The Vascular Solutions Langston™ Dual Lumen Pressure Monitoring Catheter is indicated for delivery of contrast medium in angiographic studies and for simultaneous pressure measurement from two sites. This type of pressure measurement is useful in determining transvalvular, intravascular and intraventricular pressure gradients.

The Vascular Solutions Langston™ Dual Lumen Pressure Monitoring catheter is intended for use as a pressure measurement catheter and for delivery of contrast media during angiographic studies. The DLP catheter consists of the Merit Medical Softouch Diagnostic Intravascular Catheter (K943739) as the inner lumen and an extruded outer lumen designed by Vascular Solutions. The inner lumen and hub assembly are purchased from Merit Medical in a non-sterile state. The Merit Softouch catheter and outer lumen are joined together using an adapter junction placed near the proximal end of the Merit Softouch catheter. The adapter junction incorporates a side port fitted with a stopcock/tube assembly for fluid flow and pressure measurement within the outer tube. The distal end of the outer tube is perforated with side holes to allow pressure measurement simultaneously with the sideholes at the tip of the catheter. The dual lumen catheter is deployed through standard guide catheters and will accommodate standard 0.038'' diameter guidewires.

The provided text describes a 510(k) submission for the Langston™ Dual Lumen Pressure Monitoring Catheter. This device is an Intravascular Diagnostic Catheter and is an unclassified device. The submission focuses on demonstrating substantial equivalence to predicate devices rather than providing a study that assesses its performance against specific acceptance criteria in a clinical setting.

Therefore, much of the requested information cannot be extracted directly from this document because it outlines a regulatory submission process for a medical device rather than for an AI/machine learning device that would undergo rigorous performance evaluation against established reference standards.

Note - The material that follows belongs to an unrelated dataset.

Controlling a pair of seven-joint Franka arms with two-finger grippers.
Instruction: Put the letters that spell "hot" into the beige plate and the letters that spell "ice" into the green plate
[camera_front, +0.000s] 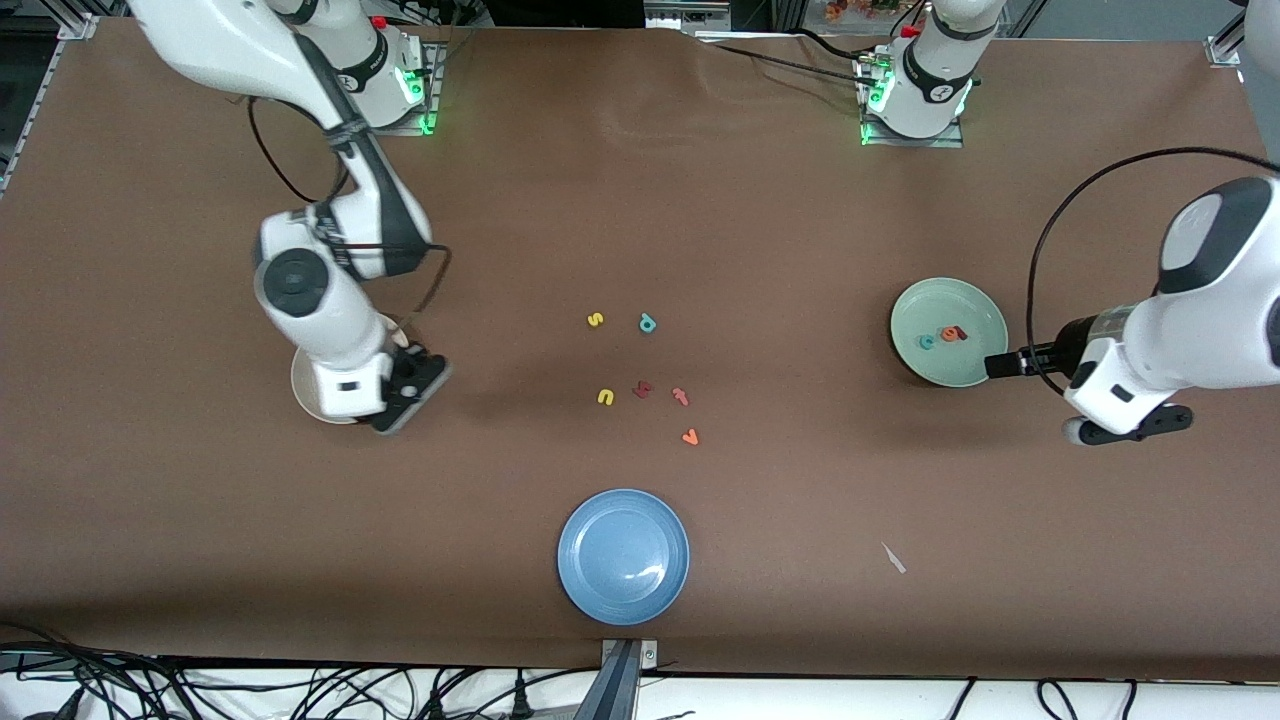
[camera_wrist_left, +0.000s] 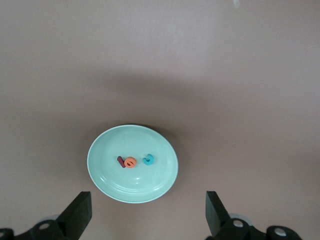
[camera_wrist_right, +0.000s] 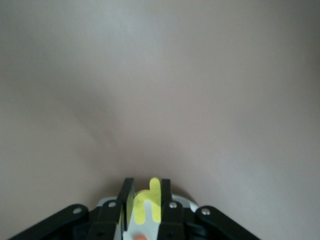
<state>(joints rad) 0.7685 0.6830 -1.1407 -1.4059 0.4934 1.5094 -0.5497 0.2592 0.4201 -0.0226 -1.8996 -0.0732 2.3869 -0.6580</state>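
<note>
My right gripper (camera_front: 408, 388) hangs over the beige plate (camera_front: 303, 385), which its hand mostly hides. In the right wrist view this gripper (camera_wrist_right: 146, 187) is shut on the yellow "h" (camera_wrist_right: 146, 205), and a pale edge of the plate (camera_wrist_right: 186, 201) shows under the fingers. The green plate (camera_front: 960, 295) holds the teal "c" (camera_front: 927, 341), the orange "e" (camera_front: 948, 334) and the dark red "i" (camera_front: 961, 331). My left gripper (camera_front: 1130, 428) is open and empty over bare table beside that plate. The left wrist view shows the gripper (camera_wrist_left: 146, 207), the plate (camera_wrist_left: 135, 187), "i" (camera_wrist_left: 120, 161), "e" (camera_wrist_left: 130, 162) and "c" (camera_wrist_left: 148, 159).
Loose letters lie mid-table: a yellow "s" (camera_front: 595, 320), teal "p" (camera_front: 647, 323), yellow "u" (camera_front: 604, 397), a dark red letter (camera_front: 643, 389), pinkish "t" (camera_front: 680, 396) and orange "v" (camera_front: 689, 436). A blue plate (camera_front: 623, 556) sits nearest the front camera. A white scrap (camera_front: 893, 558) lies beside it.
</note>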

Here's a breakdown of what can and cannot be answered based on the provided text:

1. Table of Acceptance Criteria and Reported Device Performance:

No specific "acceptance criteria" for device performance (e.g., accuracy, sensitivity, specificity) and corresponding reported performance are provided in the document. The submission focuses on demonstrating substantial equivalence to predicate devices based on design verification and biocompatibility.

2. Sample Size Used for the Test Set and Data Provenance:

No test set for evaluating the device's performance (in the context of AI/ML) is mentioned. The document refers to "design verification" non-clinical testing.

3. Number of Experts Used to Establish Ground Truth and Qualifications:

Not applicable. The document does not describe a study involving expert-established ground truth for device performance evaluation.

4. Adjudication Method:

Not applicable.

5. Multi-Reader Multi-Case (MRMC) Comparative Effectiveness Study:

No MRMC study was conducted or reported.

6. Standalone Performance:

No standalone (algorithm-only) performance is reported, as this is a physical medical device, not an AI algorithm.

7. Type of Ground Truth Used:

Not applicable in the context of an AI/ML device. For a physical medical device, "ground truth" would refer to its physical and functional characteristics verified through engineering and biocompatibility testing. The text states: "Testing conducted included assessments of the design verification of the Dual Lumen Pressure Monitoring Catheter along with biocompatibility assessments."

8. Sample Size for the Training Set:

Not applicable; no AI/ML model was trained.

9. How the Ground Truth for the Training Set Was Established:

Not applicable; no AI/ML model was trained.

Summary of Information from the Provided Text:

The document describes a 510(k) premarket notification for a medical device, not an AI/ML product. The regulatory pathway for this device relies on demonstrating substantial equivalence to existing predicate devices, primarily through non-clinical testing (design verification and biocompatibility) rather than clinical performance studies against specific acceptance criteria.

Key points from the document regarding the device's qualification:

• Non-Clinical Testing: "Testing conducted included assessments of the design verification of the Dual Lumen Pressure Monitoring Catheter along with biocompatibility assessments. The results of this battery of tests confirmed the suitability of the Dual Lumen Pressure Monitoring Catheter for its intended use."
• Clinical Testing: "No clinical evaluations of this product have been conducted." (This explicitly states the absence of human clinical trials).
• Predicate Devices: The device is deemed substantially equivalent to:
  • Langston Dual Lumen Pigtail Catheters
  • Cordis Dual Lumen Pressure Monitoring Catheter
  • Merit Medical Softouch Diagnostic Intravascular Catheter
• Conclusion: "The testing performed confirms that the Langston Dual Lumen Pressure Monitoring Catheter will perform as intended." This statement refers to the non-clinical design verification and biocompatibility testing.